Le Temps de Demi-Pression (PHT) est un paramètre clé. Un jet régurgitant dense avec une décélération rapide (Pente abrupte, PHT court) suggère une régurgitation sévère. La fuite se termine généralement tôt dans la diastole, ce qui est évident par la courbe spectrale atteignant la ligne de base avant la fin de la diastole, témoignant de l’égalisation rapide des pressions entre l’artère pulmonaire et le ventricule droit. Les critères de sévérité échocardiographiques incluent :

  • Largeur du jet : > 65% de la voie de sortie du VD (RVOT) au Doppler couleur.
  • PHT : < 100 ms (spécifique d'une régurgitation sévère).
  • Flux rétrograde : Présence d’un flux holodiastolique inversé dans les branches de l’artère pulmonaire.
  • Ventricule droit : Dilatation du VD avec mouvement paradoxal du septum interventriculaire (surcharge volumétrique).

Autres modalités d’imagerie et prise en charge

Bien que l’échocardiographie soit l’examen de dépistage, l’IRM cardiaque est devenue la méthode de référence (Gold Standard) pour la quantification précise, en particulier chez les patients atteints de cardiopathies congénitales (ex: Tétralogie de Fallot réparée). L’IRM permet de calculer avec précision la fraction de régurgitation (une fraction > 30-40% est sévère) et les volumes ventriculaires droits (VTDVD et VTSVD), qui sont des déterminants cruciaux pour l’indication chirurgicale.

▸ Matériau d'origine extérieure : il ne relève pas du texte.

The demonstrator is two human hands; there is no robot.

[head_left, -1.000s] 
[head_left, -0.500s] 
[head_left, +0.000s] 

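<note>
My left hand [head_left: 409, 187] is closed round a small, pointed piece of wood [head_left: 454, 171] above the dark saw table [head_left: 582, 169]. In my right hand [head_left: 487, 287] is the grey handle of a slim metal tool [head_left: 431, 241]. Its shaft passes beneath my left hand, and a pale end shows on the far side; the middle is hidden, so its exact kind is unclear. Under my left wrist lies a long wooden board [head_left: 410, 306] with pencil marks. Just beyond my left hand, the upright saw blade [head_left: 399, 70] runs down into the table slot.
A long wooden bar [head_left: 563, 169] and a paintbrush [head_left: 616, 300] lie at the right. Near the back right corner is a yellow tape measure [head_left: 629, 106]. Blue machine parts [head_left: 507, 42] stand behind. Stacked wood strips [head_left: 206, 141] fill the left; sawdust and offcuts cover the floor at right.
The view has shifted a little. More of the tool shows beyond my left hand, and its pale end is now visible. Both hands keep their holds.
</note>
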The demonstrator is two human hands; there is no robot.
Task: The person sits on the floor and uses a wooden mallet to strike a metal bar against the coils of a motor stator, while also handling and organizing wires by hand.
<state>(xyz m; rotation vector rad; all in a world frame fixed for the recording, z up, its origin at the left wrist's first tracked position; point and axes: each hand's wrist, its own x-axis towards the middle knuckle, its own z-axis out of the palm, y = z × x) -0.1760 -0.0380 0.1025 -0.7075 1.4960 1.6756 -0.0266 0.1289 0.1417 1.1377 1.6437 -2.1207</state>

La prise en charge dépend de l’étiologie et de la tolérance clinique. Les régurgitations pulmonaires légères à modérées nécessitent une simple surveillance. Le remplacement valvulaire pulmonaire (chirurgical ou percutané) est généralement indiqué en présence d’une régurgitation sévère symptomatique, ou chez le patient asymptomatique présentant une dilatation progressive ou une dysfonction du ventricule droit, avant que les lésions myocardiques ne deviennent irréversibles.